**GOAL OF THE EXERCISE**
Write the full listing out again, word for word, but omit the pictures.

**DATA PROVIDED**
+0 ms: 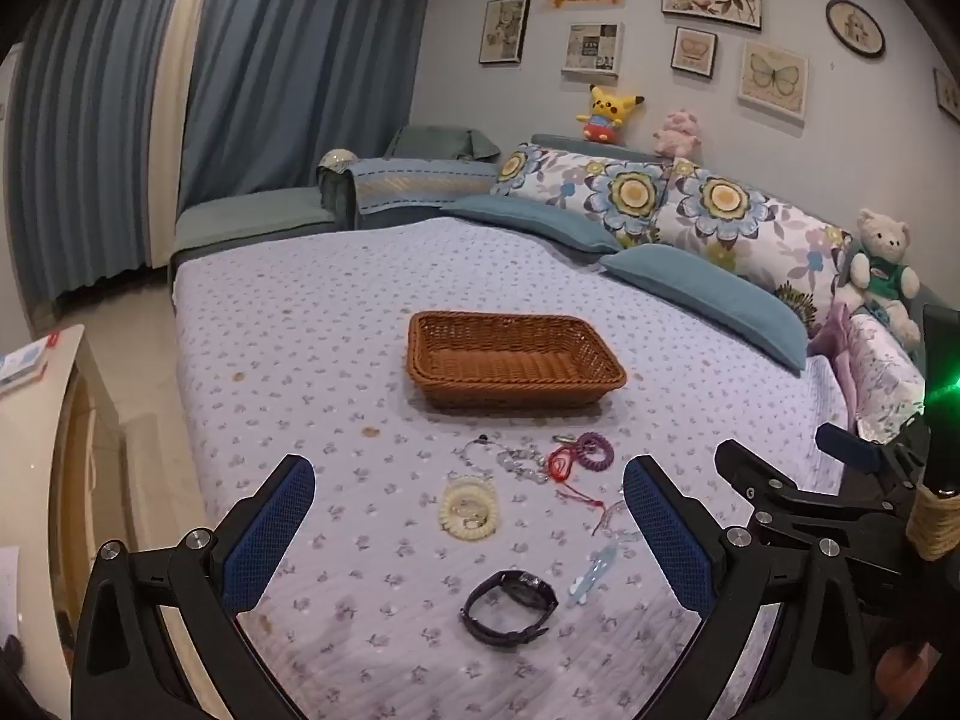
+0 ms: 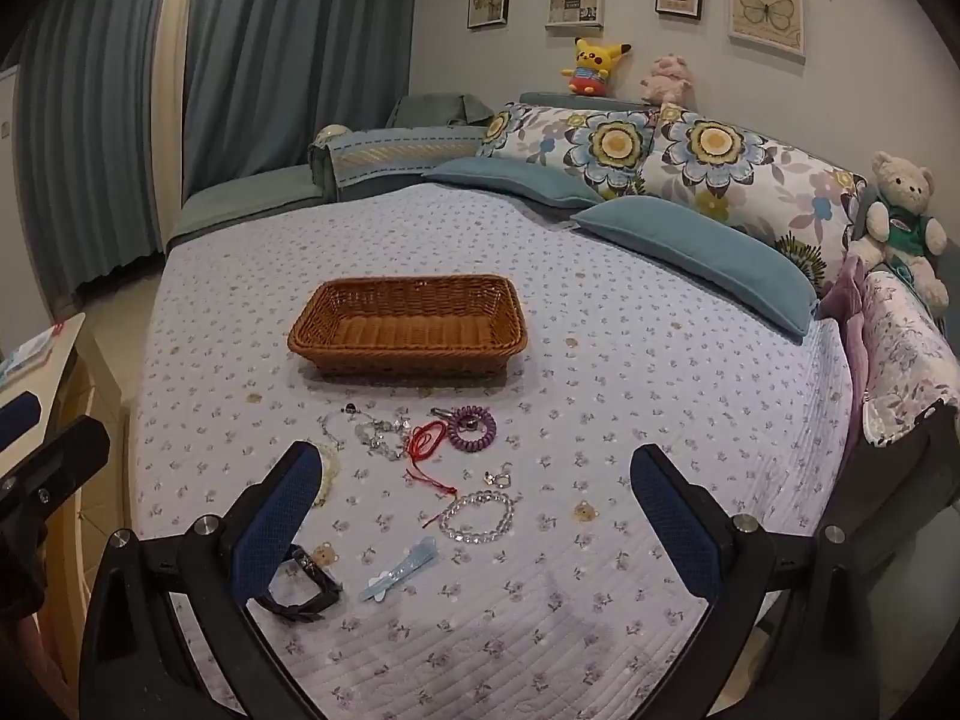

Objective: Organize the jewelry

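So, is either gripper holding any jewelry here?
Nothing is held: left gripper and right gripper are both open above the floral bedspread.

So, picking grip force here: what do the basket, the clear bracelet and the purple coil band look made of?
Basket: woven wicker or rattan-look plastic, brown, ribbed weave. Clear bracelet: glassy or acrylic beads, glinting. Purple coil band: springy spiral plastic, slightly glossy.

Cream coil bracelet (image 2: 327, 471) and black watch (image 2: 300, 585) half-hidden (right wrist view) behind a blue pad
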A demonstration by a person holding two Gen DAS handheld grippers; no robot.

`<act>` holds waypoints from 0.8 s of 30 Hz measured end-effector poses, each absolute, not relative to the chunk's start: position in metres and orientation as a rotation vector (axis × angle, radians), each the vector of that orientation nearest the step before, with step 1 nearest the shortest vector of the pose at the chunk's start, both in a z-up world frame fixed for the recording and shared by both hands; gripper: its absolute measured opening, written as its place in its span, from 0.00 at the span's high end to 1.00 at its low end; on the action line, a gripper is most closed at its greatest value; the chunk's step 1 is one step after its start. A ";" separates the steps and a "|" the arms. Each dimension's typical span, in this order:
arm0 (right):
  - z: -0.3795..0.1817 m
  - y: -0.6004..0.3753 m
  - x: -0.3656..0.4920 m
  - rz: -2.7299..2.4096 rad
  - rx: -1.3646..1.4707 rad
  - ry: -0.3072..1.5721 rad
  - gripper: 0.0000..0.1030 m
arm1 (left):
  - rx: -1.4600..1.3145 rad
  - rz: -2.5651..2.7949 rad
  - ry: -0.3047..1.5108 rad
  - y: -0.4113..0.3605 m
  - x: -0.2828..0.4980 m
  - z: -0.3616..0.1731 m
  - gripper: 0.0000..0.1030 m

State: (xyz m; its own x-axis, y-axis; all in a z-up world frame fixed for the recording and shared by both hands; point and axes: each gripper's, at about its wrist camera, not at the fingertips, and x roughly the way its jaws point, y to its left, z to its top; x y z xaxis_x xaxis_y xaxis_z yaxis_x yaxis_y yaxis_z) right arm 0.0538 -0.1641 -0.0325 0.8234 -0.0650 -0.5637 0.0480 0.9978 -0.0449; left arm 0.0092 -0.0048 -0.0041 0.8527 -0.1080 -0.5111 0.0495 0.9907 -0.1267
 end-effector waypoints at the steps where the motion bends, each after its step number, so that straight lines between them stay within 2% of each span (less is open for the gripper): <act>1: -0.032 -0.167 0.053 -0.061 -0.023 0.589 0.00 | -0.109 -0.083 0.537 -0.006 0.008 -0.002 0.01; 8: -0.005 -0.167 0.026 -0.066 -0.034 0.389 0.00 | -0.128 -0.104 0.470 -0.007 0.000 0.008 0.01; 24: 0.000 -0.157 0.025 -0.051 -0.063 0.404 0.00 | -0.166 -0.107 0.489 -0.001 0.004 0.001 0.01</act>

**WRITTEN RESPONSE**
+0 ms: 
+0 ms: 

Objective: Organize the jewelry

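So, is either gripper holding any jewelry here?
Nothing is held: left gripper and right gripper are both open above the floral bedspread.

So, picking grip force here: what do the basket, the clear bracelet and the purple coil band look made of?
Basket: woven wicker or rattan-look plastic, brown, ribbed weave. Clear bracelet: glassy or acrylic beads, glinting. Purple coil band: springy spiral plastic, slightly glossy.

Cream coil bracelet (image 2: 327, 471) and black watch (image 2: 300, 585) half-hidden (right wrist view) behind a blue pad
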A demonstration by a person holding two Gen DAS handheld grippers; no robot.

`<act>` holds waypoints from 0.8 s of 30 Hz measured end-effector poses, each absolute, not relative to the chunk's start: position in metres and orientation as a rotation vector (axis × angle, radians), each the vector of that orientation nearest the step before, with step 1 nearest the shortest vector of the pose at the chunk's start, both in a z-up world frame fixed for the recording and shared by both hands; gripper: its absolute measured opening, written as its place in its span, from 0.00 at the span's high end to 1.00 at its low end; on the action line, a gripper is most closed at its greatest value; the chunk's step 1 is one step after its start. A ";" separates the steps and a "|" the arms. Each dimension's typical span, in this order:
arm0 (right):
  - z: -0.3795..0.1817 m
  - y: -0.6004..0.3753 m
  - x: -0.3656..0.4920 m
  - rz: -2.7299..2.4096 rad
  - rx: -1.3646..1.4707 rad
  - ry: -0.3072..1.5721 rad
  - gripper: 0.0000..0.1030 m
arm1 (left):
  - rx: -1.4600..1.3145 rad
  - rz: -2.5651..2.7949 rad
  - ry: -0.3047..1.5108 rad
  - y: -0.4113..0.3605 m
  - x: -0.2828..0.4980 m
  - z: -0.3616..0.1731 m
  - gripper: 0.0000..0.1030 m

State: (xyz m; its own x-axis, y-axis; all in a z-up world frame fixed for the recording and shared by both hands; point and axes: each gripper's, at about its wrist camera, not at the fingertips, and x roughly the way its jaws point, y to its left, z to its top; x y z xaxis_x xaxis_y xaxis_z yaxis_x yaxis_y yaxis_z) right arm 0.0538 -0.1641 -0.0325 0.8234 -0.0650 -0.5637 0.0480 0.9978 -0.0449; left arm 0.0092 -0.0048 -0.0041 0.8527 -0.1080 -0.5111 0.0495 0.9907 -0.1267
 end-effector waypoints at the steps where the motion bends, each after its step number, so that straight lines between them stay within 2% of each span (less is open for the gripper): <act>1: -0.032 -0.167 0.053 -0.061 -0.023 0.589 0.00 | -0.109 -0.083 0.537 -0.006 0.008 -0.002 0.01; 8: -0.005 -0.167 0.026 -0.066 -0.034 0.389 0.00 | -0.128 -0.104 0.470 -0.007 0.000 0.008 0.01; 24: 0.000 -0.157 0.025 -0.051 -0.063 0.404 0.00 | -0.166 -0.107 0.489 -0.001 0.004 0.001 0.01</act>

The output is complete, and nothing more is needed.